## What to work on
Where the string "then" occurs in a line of the entries below, copy that line.

## Data listing
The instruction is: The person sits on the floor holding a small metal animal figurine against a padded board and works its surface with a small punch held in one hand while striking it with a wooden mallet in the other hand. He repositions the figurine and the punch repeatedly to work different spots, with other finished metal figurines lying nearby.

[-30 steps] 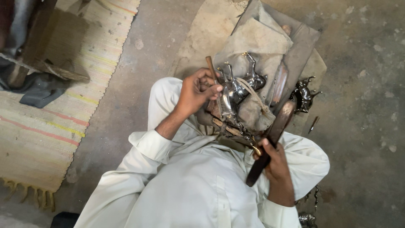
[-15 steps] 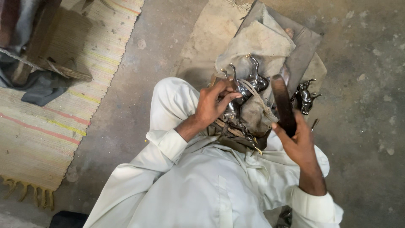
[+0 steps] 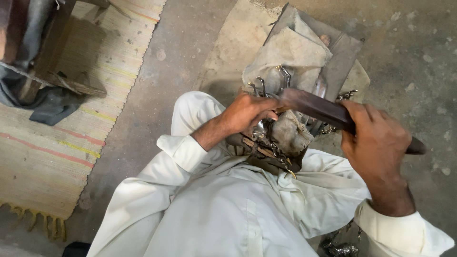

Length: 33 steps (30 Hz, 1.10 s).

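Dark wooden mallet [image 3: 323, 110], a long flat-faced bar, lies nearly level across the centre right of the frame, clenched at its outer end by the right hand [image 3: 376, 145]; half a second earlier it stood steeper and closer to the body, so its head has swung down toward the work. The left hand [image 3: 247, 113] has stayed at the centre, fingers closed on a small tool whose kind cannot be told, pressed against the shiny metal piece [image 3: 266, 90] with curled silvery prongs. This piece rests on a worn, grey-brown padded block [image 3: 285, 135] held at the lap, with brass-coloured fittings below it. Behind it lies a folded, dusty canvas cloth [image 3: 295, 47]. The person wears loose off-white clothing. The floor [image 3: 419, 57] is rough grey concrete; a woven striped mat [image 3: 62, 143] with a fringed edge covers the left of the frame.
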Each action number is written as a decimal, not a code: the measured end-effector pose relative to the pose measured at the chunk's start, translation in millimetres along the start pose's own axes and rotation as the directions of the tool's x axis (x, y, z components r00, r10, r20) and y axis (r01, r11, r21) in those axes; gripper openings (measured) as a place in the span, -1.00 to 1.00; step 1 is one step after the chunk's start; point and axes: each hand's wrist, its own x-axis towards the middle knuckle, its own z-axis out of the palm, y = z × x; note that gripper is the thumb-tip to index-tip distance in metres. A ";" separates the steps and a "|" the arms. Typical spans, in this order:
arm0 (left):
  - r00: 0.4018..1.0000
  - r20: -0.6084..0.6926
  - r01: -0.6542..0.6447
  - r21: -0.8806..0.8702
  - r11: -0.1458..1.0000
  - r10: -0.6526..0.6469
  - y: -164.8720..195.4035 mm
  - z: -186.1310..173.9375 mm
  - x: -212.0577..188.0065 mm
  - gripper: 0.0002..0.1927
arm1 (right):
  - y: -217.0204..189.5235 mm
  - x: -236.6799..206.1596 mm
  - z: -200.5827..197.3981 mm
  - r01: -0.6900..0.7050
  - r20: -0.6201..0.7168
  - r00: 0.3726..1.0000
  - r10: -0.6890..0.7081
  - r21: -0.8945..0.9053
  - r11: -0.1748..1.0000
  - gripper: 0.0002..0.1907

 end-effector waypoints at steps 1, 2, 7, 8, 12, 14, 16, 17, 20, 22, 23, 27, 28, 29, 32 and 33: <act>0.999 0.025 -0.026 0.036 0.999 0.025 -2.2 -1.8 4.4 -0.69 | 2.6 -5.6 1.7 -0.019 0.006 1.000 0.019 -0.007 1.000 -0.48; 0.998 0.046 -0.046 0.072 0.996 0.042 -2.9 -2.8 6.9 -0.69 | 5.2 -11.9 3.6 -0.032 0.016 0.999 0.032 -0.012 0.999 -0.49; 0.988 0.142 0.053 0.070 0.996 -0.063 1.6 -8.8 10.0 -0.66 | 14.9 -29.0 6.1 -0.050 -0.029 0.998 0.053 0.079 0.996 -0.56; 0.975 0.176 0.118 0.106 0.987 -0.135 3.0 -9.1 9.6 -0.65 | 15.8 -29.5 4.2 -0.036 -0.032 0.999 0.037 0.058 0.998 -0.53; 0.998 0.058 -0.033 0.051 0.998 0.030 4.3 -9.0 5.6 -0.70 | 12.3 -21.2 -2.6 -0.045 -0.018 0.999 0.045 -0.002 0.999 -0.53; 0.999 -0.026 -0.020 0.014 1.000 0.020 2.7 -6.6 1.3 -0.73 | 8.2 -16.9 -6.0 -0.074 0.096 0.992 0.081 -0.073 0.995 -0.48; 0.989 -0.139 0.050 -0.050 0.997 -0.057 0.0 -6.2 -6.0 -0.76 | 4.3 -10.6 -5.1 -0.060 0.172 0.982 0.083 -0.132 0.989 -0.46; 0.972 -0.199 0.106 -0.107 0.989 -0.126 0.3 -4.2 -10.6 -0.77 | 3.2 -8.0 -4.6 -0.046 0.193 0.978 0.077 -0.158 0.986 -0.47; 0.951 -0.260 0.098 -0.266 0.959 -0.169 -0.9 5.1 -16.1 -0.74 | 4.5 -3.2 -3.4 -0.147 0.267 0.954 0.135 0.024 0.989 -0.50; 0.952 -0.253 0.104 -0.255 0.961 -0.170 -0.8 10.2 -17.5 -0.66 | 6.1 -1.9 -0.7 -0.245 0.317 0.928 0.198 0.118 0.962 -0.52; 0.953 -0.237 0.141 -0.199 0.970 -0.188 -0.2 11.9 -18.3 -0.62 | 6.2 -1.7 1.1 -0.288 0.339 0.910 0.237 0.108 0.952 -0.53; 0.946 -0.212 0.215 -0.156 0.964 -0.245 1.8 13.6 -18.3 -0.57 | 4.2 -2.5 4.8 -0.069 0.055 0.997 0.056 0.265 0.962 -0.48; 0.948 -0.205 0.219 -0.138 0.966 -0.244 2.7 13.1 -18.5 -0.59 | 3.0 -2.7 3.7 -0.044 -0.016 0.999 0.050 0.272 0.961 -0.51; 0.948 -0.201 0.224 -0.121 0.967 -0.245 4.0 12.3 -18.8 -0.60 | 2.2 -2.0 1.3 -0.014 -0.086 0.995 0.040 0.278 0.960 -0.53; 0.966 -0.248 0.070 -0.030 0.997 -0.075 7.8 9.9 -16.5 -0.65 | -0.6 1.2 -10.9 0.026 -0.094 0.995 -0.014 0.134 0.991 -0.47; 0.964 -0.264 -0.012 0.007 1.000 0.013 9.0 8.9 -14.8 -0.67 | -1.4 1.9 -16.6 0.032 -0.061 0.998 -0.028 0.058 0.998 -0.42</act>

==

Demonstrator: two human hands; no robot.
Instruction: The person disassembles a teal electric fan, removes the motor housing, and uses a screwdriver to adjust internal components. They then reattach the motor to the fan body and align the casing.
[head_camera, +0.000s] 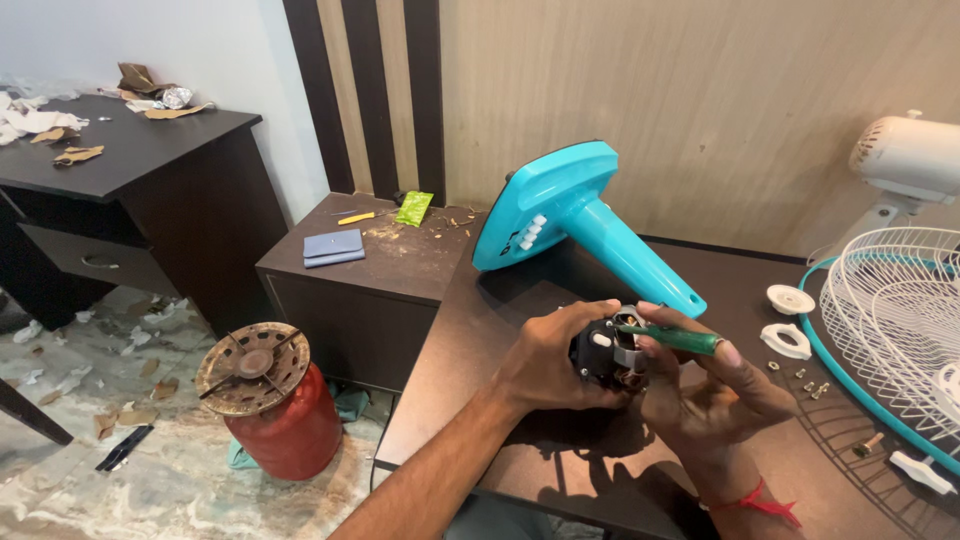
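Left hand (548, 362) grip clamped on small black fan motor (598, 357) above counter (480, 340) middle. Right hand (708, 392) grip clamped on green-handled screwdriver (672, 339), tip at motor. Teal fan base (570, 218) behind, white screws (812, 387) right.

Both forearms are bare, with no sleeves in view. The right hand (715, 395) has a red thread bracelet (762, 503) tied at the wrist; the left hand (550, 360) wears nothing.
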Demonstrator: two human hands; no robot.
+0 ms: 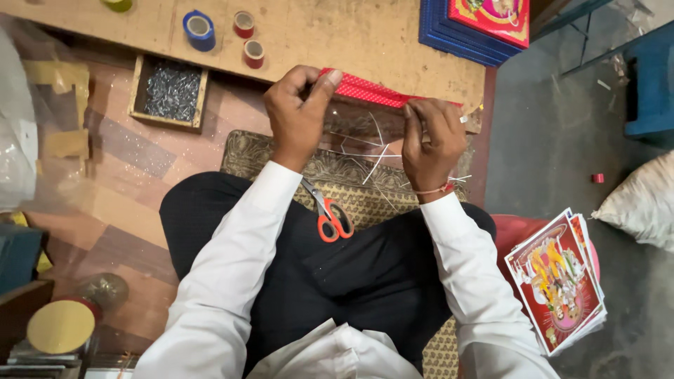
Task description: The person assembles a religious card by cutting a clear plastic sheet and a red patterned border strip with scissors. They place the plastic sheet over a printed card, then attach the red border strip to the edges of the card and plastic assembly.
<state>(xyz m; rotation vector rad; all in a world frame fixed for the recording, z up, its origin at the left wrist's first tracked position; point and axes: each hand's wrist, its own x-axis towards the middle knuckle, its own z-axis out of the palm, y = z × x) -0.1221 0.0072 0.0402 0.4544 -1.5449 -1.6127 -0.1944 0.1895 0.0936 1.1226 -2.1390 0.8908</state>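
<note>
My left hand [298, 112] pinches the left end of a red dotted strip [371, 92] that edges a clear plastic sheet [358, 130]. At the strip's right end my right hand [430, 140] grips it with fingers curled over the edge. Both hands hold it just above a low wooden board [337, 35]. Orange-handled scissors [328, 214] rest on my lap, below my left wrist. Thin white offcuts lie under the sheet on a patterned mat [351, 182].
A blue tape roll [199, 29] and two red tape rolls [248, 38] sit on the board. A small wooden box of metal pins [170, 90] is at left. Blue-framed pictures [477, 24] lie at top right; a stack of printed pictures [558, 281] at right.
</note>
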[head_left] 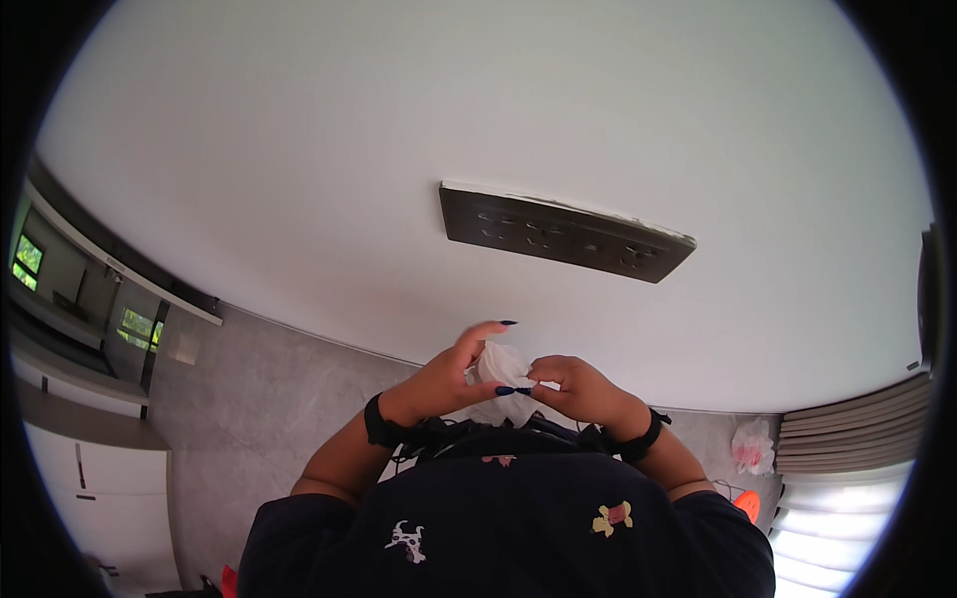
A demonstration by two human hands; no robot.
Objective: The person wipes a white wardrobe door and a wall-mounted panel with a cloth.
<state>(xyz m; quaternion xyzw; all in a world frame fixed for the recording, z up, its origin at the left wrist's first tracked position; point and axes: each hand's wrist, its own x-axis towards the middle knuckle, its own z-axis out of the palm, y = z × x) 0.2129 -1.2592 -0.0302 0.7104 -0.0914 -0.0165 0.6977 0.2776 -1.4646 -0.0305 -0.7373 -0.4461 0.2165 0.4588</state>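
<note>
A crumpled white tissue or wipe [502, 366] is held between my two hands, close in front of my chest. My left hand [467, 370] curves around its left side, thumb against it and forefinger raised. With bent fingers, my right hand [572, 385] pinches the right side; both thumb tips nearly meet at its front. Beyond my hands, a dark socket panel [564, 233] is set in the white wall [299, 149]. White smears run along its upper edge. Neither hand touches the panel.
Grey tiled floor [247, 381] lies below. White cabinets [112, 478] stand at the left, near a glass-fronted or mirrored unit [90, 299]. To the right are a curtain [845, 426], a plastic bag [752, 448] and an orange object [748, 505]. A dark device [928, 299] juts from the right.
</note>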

## Response area
Instruction: The person disassembles a teal electric fan, removes the motor housing, and uses a screwdriver to adjust internal components. They then reattach the motor to the fan body and align the casing.
Task description: The person assembles a religious card by cutting a clear plastic sheet and a red patterned border strip with scissors. They place the plastic sheet over a printed card, then attach the red border strip to the edges of the card and plastic assembly.

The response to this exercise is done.